Geht ein Einspruch gegen einen Steuerbescheid beim Finanzamt am letzten Tag der Einspruchsfrist ein, ist die Einspruchsfrist auch dann gewahrt, wenn das Telefax persönlich an den Vorsteher des Finanzamtes adressiert war.

Im vorliegend vom Bundesfinanzhof entschiedenen Fall ging am letzten Tag der Einspruchsfrist beim Finanzamt ein Fax des Prozessbevollmächtigten der Kläger ein, mit dem unter Angabe des Namens, der Identifikationsnummer und der Steuernummer Einspruch gegen den Einkommensteuerbescheid für 2010 eingelegt und Aussetzung der Vollziehung beantragt wurde. Das Fax war wie folgt adressiert: „Persönlich Herrn Vorsteher … Finanzamt …“.

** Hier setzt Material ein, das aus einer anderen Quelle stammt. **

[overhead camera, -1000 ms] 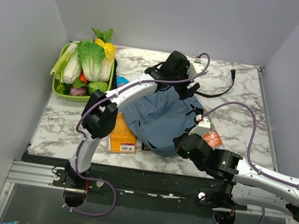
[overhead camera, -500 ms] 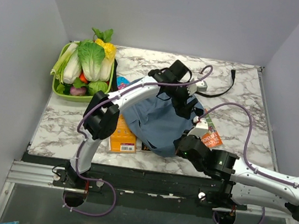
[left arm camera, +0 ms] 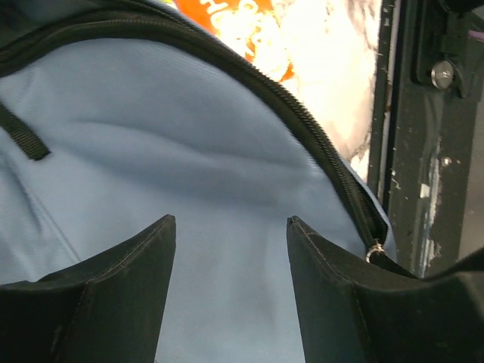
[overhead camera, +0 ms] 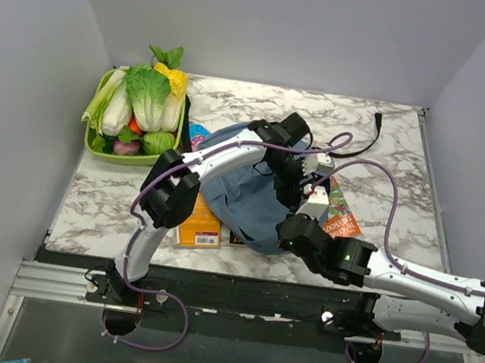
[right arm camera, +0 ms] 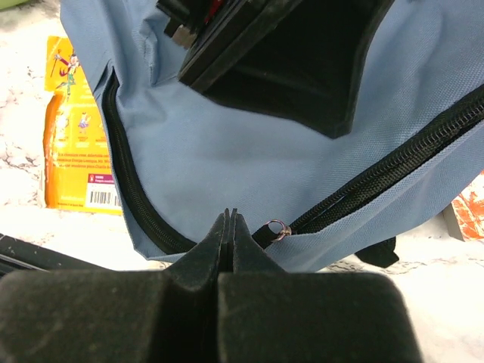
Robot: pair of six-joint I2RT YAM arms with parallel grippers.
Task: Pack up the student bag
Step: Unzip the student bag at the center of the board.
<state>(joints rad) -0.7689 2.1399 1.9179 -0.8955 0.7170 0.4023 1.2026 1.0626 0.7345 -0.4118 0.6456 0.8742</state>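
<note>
The student bag (overhead camera: 249, 196) lies at the middle of the tabletop (overhead camera: 390, 157), against an orange book (overhead camera: 197, 225); left jaws stand parted over its blue fabric, grasping nothing; right jaws are clenched empty at its near edge, just beside the zip pull (right arm camera: 277, 227)

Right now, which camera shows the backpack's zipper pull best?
The right wrist view: the zipper pull is sharp and near centre, beyond the shut right gripper, at the end of the zip on the student bag. The left wrist view shows it small near the lower right edge. In the top view the right arm covers it.
</note>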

Das Fax wurde entsprechend den Regelungen in der Geschäftsordnung für die Finanzämter -FAGO 2010-1 aufgrund seiner persönlichen Adressierung dem Vorsteher zugeleitet und erreichte diesen erst am Folgetag, der auch als Eingangsdatum vermerkt wurde.

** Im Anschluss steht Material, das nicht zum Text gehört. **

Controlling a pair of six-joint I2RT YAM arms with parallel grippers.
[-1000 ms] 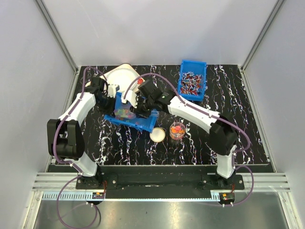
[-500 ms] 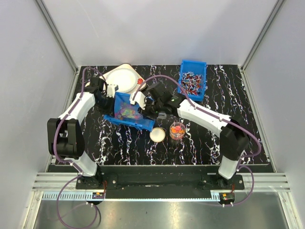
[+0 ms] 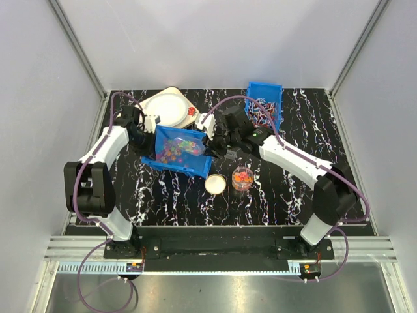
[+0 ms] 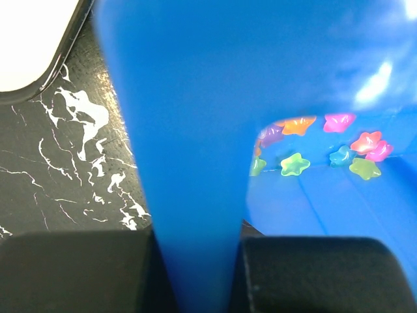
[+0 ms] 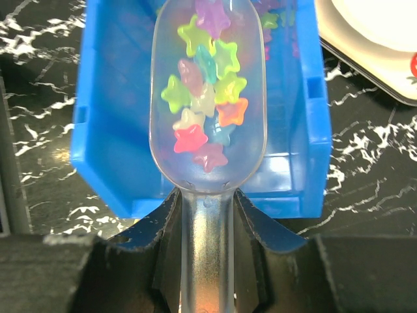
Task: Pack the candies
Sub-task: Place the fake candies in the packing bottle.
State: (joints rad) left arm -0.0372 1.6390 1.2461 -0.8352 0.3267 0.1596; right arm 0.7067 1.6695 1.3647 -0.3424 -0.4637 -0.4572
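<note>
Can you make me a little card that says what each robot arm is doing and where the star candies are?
Left pincer: shut on the blue bin wall
Right pincer: shut on the clear scoop handle
Scoop: full of star candies, above the bin
Bin: more candies inside
Cup: open, some candies inside, white lid beside it

Left arm: white and black, elbow folded at the left, forearm reaching away from its base.
Left gripper: pinched tight on the wall of a blue plastic bin.
Right arm: stretched diagonally leftward from its base.
Right gripper: clamped around the handle of a clear plastic scoop.
</note>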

Das Finanzamt verwarf den Einspruch als unzulässig. Das Schreiben habe die private Sphäre des Vorstehers erst verlassen, nachdem er erkannt habe, dass es sich um eine dienstliche Sache handele. Der Prozessbevollmächtigte, der den überwiegenden Teil seiner an das Finanzamt gerichteten Schreiben an den Vorsteher adressiere, sei mehrfach darauf hingewiesen worden, dass dies zu Fristversäumnissen führen könne. Gründe für eine Wiedereinsetzung in den vorigen Stand seien weder vorgetragen noch ersichtlich.

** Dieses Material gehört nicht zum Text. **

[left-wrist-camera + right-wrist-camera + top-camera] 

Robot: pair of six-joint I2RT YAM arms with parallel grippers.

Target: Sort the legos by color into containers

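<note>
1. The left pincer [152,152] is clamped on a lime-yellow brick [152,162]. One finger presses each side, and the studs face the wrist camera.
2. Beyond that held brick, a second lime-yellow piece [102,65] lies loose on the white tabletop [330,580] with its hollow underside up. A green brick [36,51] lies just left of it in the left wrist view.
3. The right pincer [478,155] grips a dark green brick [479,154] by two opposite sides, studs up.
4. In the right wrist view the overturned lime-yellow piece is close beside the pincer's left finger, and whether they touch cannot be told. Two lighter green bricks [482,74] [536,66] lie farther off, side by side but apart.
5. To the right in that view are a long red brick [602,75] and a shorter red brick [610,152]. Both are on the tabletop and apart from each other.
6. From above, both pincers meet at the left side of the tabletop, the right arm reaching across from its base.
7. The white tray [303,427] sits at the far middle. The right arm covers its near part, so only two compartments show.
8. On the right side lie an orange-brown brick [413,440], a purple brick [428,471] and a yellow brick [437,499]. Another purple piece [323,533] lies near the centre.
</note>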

Die auf Aufhebung der Einspruchsentscheidung gerichtete Klage hatte vor dem Finanzgericht Erfolg. Das Finanzgericht entschied, der Einspruch sei rechtzeitig eingegangen. Unerheblich sei, dass er an den Vorsteher unter Beifügung des Zusatzes „persönlich“ adressiert gewesen sei, denn die FAGO 2010 entfalte keine nachteiligen Rechtsfolgen gegenüber dem Steuerpflichtigen. Das Einspruchsschreiben sei vor der Weiterleitung in den Geschäftsgang nicht Bestandteil der persönlichen Sphäre des Vorstehers gewesen, da es zweifelsfrei als Rechtsbehelf und damit als dienstlich zu erkennen sei. Der Bundesfinanzhof bestätigte nun diese Rechtsansicht:
Der Einspruch ist eine empfangsbedürftige Willenserklärung, die bei der Behörde anzubringen ist, deren Verwaltungsakt angefochten wird (§ 357 Abs. 2 Satz 1 AO). Die einmonatige Einspruchsfrist ist gewahrt, wenn der Einspruch der Empfangsbehörde bis zum Ende der Frist zugeht. Geht beim Finanzamt ein Fax ein, das als Einspruch bezeichnet und auch auf den ersten Blick als Einspruchsschreiben erkennbar ist, so ist es dem Finanzamt auch dann zugegangen, wenn es an einen Bediensteten oder -wie hier- den Vorsteher persönlich adressiert ist.
Die Regelung in Nr. 3.1 Abs. 5 FAGO 2010 steht dem nicht entgegen. Danach sind Eingänge mit dem Zusatz „persönlich“ direkt und ungeöffnet dem Empfänger zuzuleiten, der sie, falls es sich um eine dienstliche Angelegenheit handelt, mit Eingangsdatum und Namenszeichen zu versehen und unverzüglich in den Geschäftsgang zu geben hat. Eine ungeöffnete Weiterleitung kommt bei einem Fax jedoch nicht in Betracht. Sein Inhalt ist wie der einer Postkarte „offen“, so dass die Bediensteten der Eingangsstelle erkennen können, ob es sich um ein privates oder ein dienstliches Schreiben handelt.